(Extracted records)
◇ ◇ ◇

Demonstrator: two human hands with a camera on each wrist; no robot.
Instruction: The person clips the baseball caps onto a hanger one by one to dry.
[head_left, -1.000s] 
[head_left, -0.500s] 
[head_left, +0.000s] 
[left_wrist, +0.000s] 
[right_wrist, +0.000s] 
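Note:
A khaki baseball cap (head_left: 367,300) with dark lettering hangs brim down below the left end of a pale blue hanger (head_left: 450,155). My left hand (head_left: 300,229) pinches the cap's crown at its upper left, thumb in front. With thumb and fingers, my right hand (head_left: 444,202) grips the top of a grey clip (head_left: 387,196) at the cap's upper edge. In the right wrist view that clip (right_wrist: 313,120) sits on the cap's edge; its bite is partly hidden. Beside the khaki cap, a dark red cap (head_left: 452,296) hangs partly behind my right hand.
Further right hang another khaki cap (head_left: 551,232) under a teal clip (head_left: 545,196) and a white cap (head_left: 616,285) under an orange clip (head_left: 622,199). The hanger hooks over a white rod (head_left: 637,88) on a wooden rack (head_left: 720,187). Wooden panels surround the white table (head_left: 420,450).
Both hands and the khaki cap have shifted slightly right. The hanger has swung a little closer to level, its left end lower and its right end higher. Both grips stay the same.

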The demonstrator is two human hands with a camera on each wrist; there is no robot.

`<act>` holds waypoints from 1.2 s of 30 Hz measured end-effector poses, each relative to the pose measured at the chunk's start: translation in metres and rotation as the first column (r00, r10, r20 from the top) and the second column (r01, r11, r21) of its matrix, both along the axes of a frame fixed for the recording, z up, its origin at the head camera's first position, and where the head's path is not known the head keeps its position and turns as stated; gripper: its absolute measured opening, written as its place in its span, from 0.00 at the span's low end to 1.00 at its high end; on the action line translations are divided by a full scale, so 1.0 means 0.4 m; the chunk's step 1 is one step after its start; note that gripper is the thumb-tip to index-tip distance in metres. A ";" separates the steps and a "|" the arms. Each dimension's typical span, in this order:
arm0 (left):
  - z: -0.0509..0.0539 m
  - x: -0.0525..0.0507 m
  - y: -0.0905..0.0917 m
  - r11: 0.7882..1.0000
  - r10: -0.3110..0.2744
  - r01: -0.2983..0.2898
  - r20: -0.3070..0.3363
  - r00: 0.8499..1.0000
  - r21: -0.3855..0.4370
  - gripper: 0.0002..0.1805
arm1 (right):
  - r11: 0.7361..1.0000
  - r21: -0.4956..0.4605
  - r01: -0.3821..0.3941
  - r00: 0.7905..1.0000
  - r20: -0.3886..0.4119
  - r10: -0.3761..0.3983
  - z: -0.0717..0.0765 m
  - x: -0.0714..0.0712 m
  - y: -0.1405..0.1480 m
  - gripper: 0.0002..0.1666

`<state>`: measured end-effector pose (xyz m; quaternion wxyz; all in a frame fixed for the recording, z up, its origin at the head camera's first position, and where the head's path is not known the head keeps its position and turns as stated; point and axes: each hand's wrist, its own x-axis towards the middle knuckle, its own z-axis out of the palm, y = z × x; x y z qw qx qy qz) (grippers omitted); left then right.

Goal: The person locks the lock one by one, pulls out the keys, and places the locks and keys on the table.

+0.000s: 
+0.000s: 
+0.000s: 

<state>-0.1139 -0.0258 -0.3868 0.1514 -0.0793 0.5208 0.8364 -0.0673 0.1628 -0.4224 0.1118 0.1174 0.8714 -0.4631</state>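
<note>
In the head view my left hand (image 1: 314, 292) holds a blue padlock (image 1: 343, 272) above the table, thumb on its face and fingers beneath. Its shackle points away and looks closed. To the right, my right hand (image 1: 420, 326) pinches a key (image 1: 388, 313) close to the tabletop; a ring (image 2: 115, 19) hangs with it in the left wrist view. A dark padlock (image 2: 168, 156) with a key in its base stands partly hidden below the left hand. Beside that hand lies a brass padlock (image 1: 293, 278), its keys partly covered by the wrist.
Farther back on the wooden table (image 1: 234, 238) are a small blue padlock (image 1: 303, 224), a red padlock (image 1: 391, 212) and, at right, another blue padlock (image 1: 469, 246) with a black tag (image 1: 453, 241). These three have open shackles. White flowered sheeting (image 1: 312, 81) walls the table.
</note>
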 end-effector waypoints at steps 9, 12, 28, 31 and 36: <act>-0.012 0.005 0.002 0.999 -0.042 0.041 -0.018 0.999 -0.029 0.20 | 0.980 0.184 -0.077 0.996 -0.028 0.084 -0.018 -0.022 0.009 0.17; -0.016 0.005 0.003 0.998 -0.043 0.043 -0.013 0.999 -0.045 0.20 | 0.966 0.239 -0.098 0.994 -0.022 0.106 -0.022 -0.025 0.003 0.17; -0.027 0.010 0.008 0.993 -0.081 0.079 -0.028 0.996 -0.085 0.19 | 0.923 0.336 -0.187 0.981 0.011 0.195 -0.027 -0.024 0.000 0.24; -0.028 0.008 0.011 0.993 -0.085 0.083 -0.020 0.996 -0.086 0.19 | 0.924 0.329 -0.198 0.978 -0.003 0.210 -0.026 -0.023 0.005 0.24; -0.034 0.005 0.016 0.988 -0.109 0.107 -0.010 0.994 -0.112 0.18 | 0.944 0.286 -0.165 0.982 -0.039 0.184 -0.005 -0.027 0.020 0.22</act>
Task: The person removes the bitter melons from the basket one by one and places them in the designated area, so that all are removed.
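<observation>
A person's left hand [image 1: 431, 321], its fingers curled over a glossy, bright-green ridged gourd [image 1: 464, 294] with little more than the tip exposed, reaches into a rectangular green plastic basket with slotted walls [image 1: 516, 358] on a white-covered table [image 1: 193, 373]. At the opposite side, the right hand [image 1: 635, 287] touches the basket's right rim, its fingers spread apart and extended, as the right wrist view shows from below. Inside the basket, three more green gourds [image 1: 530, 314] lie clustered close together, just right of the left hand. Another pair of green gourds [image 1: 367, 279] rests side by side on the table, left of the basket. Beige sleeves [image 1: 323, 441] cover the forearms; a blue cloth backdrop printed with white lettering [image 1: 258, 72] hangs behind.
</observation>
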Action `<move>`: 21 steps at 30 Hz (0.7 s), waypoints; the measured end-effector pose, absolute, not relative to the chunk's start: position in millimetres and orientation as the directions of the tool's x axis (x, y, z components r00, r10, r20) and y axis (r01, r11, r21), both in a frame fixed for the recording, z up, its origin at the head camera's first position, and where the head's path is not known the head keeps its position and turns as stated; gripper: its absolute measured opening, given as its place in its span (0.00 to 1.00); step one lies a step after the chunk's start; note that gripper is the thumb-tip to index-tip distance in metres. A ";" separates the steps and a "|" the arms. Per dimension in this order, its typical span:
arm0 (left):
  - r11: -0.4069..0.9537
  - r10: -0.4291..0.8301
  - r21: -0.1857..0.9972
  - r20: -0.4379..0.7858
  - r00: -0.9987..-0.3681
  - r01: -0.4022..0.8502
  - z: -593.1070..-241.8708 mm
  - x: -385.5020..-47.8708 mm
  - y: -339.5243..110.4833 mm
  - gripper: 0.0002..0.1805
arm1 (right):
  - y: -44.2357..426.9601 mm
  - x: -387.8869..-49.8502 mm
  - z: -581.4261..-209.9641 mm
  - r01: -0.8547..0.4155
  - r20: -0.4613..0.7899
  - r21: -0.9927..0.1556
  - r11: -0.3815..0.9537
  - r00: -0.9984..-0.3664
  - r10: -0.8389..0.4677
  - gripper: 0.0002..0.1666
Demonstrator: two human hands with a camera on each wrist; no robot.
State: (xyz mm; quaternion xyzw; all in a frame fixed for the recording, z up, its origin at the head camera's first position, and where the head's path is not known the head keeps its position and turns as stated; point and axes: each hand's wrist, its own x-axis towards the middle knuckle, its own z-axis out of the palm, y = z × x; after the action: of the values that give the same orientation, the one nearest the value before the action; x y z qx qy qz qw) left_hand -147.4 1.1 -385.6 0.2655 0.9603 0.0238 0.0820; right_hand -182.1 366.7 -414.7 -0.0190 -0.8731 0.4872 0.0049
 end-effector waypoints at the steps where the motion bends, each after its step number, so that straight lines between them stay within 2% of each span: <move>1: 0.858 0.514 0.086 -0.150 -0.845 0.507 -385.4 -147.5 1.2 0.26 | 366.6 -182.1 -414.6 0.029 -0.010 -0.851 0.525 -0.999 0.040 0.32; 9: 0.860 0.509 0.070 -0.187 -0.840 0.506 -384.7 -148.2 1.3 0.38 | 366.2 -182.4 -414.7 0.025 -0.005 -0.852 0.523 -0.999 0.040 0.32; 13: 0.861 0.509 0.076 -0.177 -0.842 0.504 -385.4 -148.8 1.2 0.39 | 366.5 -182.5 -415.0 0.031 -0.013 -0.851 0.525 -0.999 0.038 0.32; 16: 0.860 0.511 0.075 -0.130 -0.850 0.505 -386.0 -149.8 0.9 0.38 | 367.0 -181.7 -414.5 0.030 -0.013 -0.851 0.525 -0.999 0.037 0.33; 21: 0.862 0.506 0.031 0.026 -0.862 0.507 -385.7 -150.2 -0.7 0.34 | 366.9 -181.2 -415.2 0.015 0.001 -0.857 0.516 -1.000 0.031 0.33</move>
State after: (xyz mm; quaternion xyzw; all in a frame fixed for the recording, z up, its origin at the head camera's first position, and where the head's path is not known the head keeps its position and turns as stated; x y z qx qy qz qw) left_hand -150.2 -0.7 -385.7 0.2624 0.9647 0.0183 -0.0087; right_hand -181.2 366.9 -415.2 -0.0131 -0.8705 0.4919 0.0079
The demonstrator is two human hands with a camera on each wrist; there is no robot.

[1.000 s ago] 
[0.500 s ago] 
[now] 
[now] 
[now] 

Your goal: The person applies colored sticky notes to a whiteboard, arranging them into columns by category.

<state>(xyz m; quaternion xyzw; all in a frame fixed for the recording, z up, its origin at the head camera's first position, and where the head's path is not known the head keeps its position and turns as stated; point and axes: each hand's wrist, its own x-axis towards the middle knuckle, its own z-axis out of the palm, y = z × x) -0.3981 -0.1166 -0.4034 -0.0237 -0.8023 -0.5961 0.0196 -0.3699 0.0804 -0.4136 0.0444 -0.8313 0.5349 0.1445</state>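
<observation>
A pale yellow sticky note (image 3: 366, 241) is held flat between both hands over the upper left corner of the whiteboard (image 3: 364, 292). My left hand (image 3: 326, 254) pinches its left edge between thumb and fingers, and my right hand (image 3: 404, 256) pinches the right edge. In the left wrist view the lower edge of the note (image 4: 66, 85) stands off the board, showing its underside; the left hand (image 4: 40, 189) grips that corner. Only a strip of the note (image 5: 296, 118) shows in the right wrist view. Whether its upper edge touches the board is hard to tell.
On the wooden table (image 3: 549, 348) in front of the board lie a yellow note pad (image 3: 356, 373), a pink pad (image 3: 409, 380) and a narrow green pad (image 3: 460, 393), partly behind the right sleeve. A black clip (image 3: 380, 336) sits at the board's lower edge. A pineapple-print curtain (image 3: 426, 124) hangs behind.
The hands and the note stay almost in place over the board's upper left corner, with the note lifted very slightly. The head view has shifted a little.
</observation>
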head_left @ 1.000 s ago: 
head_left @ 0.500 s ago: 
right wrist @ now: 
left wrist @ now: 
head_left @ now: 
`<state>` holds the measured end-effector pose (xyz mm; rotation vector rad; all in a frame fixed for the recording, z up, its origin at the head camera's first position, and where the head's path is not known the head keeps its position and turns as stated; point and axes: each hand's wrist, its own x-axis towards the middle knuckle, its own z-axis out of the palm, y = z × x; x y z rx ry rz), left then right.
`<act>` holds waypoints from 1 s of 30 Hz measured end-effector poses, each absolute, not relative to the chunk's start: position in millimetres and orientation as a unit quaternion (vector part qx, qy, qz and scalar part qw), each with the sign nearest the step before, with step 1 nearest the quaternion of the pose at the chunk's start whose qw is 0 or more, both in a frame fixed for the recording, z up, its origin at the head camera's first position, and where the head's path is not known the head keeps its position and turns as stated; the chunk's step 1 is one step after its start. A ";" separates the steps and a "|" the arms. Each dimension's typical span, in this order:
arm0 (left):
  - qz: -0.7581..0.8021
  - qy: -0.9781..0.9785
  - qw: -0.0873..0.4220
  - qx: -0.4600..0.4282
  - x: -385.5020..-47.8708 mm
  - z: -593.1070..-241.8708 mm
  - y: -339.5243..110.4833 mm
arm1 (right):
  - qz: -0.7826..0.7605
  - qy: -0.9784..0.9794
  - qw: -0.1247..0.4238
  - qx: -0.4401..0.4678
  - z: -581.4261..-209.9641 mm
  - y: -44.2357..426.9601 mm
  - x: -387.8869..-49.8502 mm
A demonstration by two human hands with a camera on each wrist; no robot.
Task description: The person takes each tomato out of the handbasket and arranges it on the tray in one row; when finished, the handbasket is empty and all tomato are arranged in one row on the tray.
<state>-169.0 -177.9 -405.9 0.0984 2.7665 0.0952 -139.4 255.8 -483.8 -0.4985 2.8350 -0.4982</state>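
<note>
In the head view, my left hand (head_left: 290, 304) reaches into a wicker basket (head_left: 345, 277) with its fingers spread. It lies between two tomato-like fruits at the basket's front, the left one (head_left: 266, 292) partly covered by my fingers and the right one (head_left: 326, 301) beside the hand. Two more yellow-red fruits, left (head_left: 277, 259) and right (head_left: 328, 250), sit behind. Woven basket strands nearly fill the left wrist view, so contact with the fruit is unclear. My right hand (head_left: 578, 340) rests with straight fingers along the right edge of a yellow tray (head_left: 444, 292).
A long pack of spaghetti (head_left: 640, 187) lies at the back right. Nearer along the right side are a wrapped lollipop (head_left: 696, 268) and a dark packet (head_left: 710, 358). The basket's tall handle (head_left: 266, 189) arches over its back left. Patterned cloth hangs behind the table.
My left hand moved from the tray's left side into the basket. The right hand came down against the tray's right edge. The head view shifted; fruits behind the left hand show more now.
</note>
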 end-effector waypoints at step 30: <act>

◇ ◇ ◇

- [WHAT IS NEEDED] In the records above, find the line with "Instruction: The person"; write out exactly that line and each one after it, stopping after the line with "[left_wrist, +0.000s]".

- [ANSWER TO THIS EXERCISE]
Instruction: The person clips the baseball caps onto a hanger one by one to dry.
[head_left, -1.000s] 
[head_left, -0.500s] 
[head_left, +0.000s] 
[left_wrist, +0.000s] 

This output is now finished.